Lamb with pappardelle



Mushrooms are added to the lamb stew from yesterday and the potatoes picked out and eaten separately, because what, you think I am crazy over here with double starches? No SRSLY, I thought it would photograph better. 

Pappare means to gobble up, a word that captures the fun of exuberant consumption much better than inghiotitre, therefore pappardelle rather than inghiotitrdelle. This concludes the etymology lesson for the day. 

The Atlas machine will roll out the pasta to the perfect thickness and it has an attachment that will cut pappardelle to perfect ideal width while simultaneiously imparting a fluted edge, and it is fun, but not as fun as rolling out the dough by hand and cutting imperfect widths. 

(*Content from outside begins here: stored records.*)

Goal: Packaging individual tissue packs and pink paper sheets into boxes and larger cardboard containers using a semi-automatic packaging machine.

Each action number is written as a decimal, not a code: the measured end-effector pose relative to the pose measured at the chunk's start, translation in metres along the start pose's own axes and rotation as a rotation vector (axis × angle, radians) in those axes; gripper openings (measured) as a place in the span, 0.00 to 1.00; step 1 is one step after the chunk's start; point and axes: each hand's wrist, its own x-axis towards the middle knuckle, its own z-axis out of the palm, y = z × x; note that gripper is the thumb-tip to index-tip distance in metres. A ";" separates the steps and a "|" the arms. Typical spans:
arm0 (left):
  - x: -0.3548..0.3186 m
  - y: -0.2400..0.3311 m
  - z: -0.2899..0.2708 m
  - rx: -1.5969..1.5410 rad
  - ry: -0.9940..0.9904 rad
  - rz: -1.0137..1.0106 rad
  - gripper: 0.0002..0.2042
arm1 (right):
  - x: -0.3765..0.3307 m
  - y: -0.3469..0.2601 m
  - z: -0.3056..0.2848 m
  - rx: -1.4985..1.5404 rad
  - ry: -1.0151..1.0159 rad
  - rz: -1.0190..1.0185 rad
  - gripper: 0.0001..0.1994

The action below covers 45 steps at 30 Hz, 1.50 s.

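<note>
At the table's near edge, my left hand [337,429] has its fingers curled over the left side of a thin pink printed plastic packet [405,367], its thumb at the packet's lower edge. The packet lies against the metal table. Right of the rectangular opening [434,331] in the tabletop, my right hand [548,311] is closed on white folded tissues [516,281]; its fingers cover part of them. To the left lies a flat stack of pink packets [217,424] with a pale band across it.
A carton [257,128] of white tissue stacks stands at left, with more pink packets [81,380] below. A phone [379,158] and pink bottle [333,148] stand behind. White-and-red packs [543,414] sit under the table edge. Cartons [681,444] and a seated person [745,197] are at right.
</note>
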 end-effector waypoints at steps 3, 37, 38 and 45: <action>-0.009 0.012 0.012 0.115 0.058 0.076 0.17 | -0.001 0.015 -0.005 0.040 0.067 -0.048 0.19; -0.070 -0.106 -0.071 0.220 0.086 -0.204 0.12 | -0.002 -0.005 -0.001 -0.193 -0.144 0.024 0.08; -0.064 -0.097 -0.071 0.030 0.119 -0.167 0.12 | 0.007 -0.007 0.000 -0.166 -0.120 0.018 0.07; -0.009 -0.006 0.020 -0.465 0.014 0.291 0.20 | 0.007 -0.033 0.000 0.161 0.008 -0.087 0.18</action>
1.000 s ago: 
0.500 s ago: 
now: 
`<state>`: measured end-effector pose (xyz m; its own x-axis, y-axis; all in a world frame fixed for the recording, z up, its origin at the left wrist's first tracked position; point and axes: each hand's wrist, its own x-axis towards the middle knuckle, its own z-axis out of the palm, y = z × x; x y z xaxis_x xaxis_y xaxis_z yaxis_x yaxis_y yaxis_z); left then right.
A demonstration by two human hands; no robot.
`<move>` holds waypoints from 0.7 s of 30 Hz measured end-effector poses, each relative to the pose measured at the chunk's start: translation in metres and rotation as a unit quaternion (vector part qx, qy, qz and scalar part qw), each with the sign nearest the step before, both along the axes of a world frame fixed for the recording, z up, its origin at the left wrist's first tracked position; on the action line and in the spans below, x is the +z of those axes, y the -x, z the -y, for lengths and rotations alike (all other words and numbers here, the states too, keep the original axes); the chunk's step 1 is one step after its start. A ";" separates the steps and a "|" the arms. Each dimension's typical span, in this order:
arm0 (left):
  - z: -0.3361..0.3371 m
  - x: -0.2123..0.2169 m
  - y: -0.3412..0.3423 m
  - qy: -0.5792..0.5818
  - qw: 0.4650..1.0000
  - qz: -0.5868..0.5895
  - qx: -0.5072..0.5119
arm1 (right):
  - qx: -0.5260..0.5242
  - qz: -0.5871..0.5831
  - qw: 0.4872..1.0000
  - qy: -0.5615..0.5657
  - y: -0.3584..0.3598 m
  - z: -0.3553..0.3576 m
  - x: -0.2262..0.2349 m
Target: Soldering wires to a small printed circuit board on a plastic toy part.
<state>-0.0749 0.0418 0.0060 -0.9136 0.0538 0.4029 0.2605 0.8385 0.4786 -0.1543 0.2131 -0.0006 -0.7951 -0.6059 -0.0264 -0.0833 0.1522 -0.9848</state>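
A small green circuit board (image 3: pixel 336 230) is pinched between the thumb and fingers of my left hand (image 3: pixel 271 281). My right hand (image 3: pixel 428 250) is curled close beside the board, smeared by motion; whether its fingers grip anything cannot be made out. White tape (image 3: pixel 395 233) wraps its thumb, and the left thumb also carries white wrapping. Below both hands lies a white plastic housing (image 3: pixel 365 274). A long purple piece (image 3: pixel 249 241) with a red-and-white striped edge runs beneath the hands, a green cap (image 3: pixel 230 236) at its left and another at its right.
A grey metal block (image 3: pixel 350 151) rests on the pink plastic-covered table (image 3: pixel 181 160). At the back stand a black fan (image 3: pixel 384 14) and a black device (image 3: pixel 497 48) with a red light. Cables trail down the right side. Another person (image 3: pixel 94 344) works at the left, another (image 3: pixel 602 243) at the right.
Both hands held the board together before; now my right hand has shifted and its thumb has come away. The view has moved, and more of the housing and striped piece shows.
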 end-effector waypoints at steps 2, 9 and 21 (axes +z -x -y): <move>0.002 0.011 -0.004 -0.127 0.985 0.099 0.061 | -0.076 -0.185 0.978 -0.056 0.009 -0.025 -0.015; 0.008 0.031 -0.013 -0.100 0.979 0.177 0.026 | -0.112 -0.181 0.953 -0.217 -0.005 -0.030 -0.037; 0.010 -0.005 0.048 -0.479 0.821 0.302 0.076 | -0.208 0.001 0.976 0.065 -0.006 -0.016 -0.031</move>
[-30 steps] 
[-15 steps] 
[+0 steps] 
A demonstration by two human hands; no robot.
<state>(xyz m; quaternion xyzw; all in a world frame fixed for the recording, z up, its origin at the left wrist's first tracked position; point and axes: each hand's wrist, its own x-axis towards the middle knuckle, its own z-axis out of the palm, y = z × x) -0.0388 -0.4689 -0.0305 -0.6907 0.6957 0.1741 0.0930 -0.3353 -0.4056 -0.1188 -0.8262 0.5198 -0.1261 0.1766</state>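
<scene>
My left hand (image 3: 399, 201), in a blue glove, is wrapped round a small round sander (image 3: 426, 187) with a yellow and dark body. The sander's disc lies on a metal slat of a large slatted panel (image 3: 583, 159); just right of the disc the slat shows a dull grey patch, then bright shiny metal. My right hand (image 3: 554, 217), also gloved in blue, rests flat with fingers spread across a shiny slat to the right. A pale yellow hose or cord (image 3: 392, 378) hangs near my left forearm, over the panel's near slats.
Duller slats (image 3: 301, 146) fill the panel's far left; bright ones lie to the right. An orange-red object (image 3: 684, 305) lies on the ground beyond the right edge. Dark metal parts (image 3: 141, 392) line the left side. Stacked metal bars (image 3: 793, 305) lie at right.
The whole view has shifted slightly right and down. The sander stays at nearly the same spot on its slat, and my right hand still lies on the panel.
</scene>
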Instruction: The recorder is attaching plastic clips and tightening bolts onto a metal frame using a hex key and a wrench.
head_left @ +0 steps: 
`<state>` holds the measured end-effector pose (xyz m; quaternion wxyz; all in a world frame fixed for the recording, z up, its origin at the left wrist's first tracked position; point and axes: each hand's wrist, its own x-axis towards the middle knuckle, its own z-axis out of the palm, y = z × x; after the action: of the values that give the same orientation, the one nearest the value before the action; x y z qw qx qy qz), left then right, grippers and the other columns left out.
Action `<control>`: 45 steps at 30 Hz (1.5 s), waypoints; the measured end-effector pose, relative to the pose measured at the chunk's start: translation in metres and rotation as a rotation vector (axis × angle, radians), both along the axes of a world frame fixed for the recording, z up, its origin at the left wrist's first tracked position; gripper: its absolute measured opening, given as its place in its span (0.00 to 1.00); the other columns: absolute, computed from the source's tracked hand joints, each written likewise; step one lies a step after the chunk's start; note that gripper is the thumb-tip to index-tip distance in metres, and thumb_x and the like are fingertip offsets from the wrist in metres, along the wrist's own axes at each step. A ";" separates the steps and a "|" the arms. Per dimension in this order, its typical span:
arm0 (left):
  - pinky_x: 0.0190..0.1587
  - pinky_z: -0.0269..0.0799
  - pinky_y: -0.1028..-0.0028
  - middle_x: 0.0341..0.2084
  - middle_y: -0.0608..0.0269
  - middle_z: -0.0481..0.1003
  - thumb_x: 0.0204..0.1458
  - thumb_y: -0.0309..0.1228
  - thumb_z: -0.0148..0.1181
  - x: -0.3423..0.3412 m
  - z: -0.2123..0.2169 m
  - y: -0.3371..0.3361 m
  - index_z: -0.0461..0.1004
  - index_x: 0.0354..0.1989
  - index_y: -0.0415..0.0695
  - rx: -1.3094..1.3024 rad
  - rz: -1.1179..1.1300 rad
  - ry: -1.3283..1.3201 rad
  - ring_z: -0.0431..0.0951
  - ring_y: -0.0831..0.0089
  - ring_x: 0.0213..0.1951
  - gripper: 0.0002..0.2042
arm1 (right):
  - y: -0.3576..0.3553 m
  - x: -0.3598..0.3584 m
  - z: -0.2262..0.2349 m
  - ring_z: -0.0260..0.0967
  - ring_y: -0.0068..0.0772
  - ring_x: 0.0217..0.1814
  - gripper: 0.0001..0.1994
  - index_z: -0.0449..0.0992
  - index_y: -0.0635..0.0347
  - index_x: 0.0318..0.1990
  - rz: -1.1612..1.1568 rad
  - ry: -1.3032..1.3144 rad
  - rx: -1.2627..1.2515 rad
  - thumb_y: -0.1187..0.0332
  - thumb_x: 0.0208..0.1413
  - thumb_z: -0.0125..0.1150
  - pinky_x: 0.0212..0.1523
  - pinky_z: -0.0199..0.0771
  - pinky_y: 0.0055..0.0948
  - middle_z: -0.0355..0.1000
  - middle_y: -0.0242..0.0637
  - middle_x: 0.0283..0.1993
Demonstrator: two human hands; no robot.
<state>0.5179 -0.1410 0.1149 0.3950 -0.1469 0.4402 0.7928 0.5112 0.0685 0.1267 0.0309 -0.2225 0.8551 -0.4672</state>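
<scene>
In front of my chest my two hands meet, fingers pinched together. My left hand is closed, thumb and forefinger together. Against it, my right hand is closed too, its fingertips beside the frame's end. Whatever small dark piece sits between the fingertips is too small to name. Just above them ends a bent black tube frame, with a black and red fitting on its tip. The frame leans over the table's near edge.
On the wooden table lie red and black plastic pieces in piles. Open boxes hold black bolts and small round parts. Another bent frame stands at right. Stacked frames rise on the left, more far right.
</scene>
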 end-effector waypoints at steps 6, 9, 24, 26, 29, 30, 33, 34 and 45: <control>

I saved the surplus flour from yesterday that coated the lamb chunks. The flour is heavily seasoned with salt/pepper/and fennel. So that flour was used here for the pappardelle along with 50% hard wheat semolina flour. Rolled thickly, this pappardelle is very flavorful and very sturdy. The two flour types are added to blended egg and water by the tablespoonful. Two tablespoons seasoned flour, then two tablespoons semolina, back and forth until a dough is formed, which turned out to be six tablespoons each, a little bit heavier on the semolina than the seasoned flour because right at that point I ran out of seasoned flour and didn't feel like dragging out a bag of all purpose flour just for a 1/2 tablespoon. I am lazy and careless that way. For that same reason it was semolina that dusted the work surface and the rolling pin. 

pasta dough:

*  1 jumbo egg or regular egg if that is what you have
*  1/2 egg shell of water (egg shell used as a demitasse) 
*  6 tablespoons all purpose flour
*  6 tablespoons semolina flour

The dough rests for 20 minutes. During this period of restful quiescence the wet flour undergoes autolysis, which is the destruction of a part of the cell or membrane by it own enzymes. So it turns out the rest period is quite dynamic and it is a step that is not to be skipped. You will notice the dough is much easier to knead or to roll out and tends to stay put when stretched. We dough-master types call that relaxed, relaxed from having rested.  


Charmingly irregular innit ↓.


Have you ever got a mouthful of seawater? That is how salty your pasta water should be.